Nara Leão 10/01/2017Um corajoso relatoLi este livro um pouca mais da metade quando tinha 14 anos. Naquela época a narrativa de Ishmael me chocou tanto que não tive coragem de terminá-la. Depois de 7 anos finalmente consegui. Mas confesso que não foi fácil como imaginei. Esse livro é o relato de sobrevivência de Ishmael Beah, que em 1993, aos 12 anos, arteiro e fã de rap foi alcançado pela guerra civil que havia se instalado em Serra Leoa. Obrigado a fugir, sem os pais e sem rumo, o garoto de sorriso contagiante nos mostra além dos horrores externos a ele, a luta que trava pra manter-se vivo e encontrar seus familiares. Em algumas partes, acompanhado por grupos de outros garotos, outras, solitário na floresta de Mattru Jong como sua companhia apenas o delírio de corpos mutilados, fome e esperança, Ishmael descreve pontos mais marcantes de sua jornada.
A primeira parte, (não existe uma separação definida) ele conta a fuga com os amigos e o irmão mais velho, logo depois de uma perseguição dos rebeldes ele se perde e passa semanas sozinho perdido em meio à floresta densa e quando não vê mais saída encontra outro grupo de garotos da mesma idade, que reconhece da escola em que frequentou. A partir daí ele e os outros garotos passam por aldeias desertas ou que pessoas não confiam mais em meninos como ele, afinal a maioria dos rebeldes tinham a mesma faixa etária.
A segunda parte (a parte mais chocante pra mim) é quando ele e outros meninos, incluindo alguns que estavam com ele no meio da floresta, são recrutados pelo exército para lutar contra os rebeldes.
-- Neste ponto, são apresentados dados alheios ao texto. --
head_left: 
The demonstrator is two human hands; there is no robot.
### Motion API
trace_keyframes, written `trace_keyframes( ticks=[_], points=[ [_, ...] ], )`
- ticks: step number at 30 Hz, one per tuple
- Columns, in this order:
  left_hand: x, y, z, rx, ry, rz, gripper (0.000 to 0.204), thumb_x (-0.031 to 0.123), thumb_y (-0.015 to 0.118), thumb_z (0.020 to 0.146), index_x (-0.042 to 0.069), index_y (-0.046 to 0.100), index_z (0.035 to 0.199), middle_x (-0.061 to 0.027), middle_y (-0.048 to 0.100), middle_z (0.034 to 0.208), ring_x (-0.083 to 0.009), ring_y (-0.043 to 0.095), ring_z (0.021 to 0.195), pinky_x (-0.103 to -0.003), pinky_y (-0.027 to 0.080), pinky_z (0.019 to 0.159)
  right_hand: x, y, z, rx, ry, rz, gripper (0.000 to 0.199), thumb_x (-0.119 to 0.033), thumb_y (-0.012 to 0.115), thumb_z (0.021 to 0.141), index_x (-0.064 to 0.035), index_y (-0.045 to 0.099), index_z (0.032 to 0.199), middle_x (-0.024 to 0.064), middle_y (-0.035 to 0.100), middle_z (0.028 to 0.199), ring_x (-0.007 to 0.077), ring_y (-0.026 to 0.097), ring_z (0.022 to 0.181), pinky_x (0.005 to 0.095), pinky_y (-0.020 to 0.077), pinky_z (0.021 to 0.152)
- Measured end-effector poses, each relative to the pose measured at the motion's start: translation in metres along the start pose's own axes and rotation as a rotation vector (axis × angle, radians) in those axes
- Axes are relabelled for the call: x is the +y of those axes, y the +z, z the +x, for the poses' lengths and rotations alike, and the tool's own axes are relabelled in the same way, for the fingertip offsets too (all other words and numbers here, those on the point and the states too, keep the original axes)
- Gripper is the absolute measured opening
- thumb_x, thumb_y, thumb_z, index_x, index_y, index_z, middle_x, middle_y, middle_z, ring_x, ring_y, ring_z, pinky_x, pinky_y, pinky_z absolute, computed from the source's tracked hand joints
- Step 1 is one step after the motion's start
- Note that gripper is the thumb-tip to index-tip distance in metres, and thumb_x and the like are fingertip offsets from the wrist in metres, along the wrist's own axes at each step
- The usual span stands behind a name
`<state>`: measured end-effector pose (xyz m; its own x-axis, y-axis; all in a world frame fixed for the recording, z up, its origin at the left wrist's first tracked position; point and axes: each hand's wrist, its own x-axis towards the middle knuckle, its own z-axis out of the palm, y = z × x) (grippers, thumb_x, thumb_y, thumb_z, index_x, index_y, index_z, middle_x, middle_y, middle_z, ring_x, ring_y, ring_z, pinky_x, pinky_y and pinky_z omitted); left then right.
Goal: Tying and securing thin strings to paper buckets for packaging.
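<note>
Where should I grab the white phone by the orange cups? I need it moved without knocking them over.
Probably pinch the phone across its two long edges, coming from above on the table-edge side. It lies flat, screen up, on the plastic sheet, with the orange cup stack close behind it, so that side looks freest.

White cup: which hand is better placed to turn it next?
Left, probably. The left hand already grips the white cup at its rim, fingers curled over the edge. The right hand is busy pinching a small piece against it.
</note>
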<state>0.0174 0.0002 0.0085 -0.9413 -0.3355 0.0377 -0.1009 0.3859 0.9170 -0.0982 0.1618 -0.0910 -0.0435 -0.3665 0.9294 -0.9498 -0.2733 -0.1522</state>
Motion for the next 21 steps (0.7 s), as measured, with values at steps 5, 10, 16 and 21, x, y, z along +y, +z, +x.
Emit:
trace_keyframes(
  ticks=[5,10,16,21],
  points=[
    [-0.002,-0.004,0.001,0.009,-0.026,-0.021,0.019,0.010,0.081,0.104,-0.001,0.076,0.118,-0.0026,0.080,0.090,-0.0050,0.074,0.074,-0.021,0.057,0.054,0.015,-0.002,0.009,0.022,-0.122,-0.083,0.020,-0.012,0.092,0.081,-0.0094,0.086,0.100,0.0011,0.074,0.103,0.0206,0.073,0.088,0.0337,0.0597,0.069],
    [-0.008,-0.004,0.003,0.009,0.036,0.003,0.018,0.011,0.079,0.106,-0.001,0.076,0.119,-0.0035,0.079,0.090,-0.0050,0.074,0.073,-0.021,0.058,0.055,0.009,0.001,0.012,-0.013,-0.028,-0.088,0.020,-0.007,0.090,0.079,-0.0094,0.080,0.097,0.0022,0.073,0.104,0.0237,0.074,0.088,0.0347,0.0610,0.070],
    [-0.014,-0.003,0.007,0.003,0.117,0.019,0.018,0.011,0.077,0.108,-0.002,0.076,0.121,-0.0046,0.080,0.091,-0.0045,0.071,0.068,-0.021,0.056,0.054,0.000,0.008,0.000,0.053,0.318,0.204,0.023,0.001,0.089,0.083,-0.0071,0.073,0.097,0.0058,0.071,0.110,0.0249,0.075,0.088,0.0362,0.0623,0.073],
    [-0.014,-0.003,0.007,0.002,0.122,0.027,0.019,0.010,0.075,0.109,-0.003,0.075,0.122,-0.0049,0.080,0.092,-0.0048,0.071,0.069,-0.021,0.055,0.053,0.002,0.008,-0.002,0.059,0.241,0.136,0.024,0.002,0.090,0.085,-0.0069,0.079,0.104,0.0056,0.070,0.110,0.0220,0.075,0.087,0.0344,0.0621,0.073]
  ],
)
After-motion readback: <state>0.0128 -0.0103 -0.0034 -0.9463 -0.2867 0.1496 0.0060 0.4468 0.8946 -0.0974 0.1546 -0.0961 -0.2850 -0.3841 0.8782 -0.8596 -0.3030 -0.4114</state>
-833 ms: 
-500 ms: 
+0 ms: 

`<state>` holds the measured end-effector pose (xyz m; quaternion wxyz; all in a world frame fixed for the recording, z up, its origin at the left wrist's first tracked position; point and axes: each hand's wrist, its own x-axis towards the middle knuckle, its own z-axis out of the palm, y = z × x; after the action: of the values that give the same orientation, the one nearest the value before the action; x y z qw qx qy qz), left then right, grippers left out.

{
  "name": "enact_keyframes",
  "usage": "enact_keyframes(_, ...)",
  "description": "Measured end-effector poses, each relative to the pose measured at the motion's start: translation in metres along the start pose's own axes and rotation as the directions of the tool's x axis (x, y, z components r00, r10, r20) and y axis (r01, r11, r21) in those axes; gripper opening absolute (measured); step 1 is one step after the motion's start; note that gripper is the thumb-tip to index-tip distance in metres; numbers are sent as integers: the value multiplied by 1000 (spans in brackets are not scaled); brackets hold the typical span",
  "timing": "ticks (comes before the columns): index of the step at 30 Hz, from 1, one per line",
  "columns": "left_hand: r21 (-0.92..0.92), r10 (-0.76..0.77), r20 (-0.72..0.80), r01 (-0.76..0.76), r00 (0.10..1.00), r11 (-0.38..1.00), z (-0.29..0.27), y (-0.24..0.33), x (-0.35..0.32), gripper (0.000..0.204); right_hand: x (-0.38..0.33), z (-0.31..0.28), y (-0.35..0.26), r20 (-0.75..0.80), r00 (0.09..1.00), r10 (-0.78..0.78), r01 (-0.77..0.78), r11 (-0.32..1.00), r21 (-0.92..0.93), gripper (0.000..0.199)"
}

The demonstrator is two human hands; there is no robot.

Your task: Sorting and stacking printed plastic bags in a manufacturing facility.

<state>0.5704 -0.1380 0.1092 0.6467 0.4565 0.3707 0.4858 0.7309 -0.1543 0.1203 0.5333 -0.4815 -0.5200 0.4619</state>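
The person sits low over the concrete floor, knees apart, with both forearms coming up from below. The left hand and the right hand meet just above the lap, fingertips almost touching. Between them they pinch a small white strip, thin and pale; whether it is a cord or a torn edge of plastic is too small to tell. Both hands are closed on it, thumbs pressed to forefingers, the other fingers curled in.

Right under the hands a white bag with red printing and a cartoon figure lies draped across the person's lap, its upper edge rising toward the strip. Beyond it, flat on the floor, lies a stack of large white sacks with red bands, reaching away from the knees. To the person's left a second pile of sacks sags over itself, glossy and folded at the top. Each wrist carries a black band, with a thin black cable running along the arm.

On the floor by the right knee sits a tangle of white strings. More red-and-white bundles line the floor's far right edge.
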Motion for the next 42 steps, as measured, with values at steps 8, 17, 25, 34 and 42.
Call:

Lavagem cerebral, experiência de choque, alucinações, pesadelos, topor causado pelas drogas e pelas mortes de seus companheiros, fazendo de Ishmael um garoto sem inocência e com coração congelado, como ele mesmo descreve.
Porém as coisas mudaram a partir de 1996, após ser escolhido por seu tenente para participar de um projeto da Unicef de reabilitação para jovens. Aos 16 anos, Ishmael é enviado para um complexo de reabilitação na capital Freetown. Desconfiado de toda boa intenção e em processo de abstenção das drogas, ele se vê entre outros jovens como ele, marcados pela guerra. Sem perspectiva de por onde começar sua nova vida, quando se permite ser ajudado por uma enfermeira do complexo. Após reabilitado e escolhido para ser porta voz juvenil de seu país pela Unicef, Ishmael Beah descobre outra realidade. Viaja para Nova York, conhece outros jovens e crianças que estiveram ou ainda estão em risco de vida por causa de conflitos em seus respectivos países.
O livro poderia muito bem ser uma ficção de tão bem detalhado, infelizmente não é. O jovem autor nos descreve horrores que o ser humano pode fazer quando está envaidecido pela raiva e vingança. E quanto se perde os valores quando não há mais um ideal de beneficiar o todo. A leitura é muita densa, difícil na maioria das páginas, engoli seco nos últimos capítulos de medo e horror. No entanto, apesar de tudo é uma leitura muito produtiva, nos traz tristeza, mas também alívio por saber que hoje, Ishmael Beah pode contar sua história de um local seguro.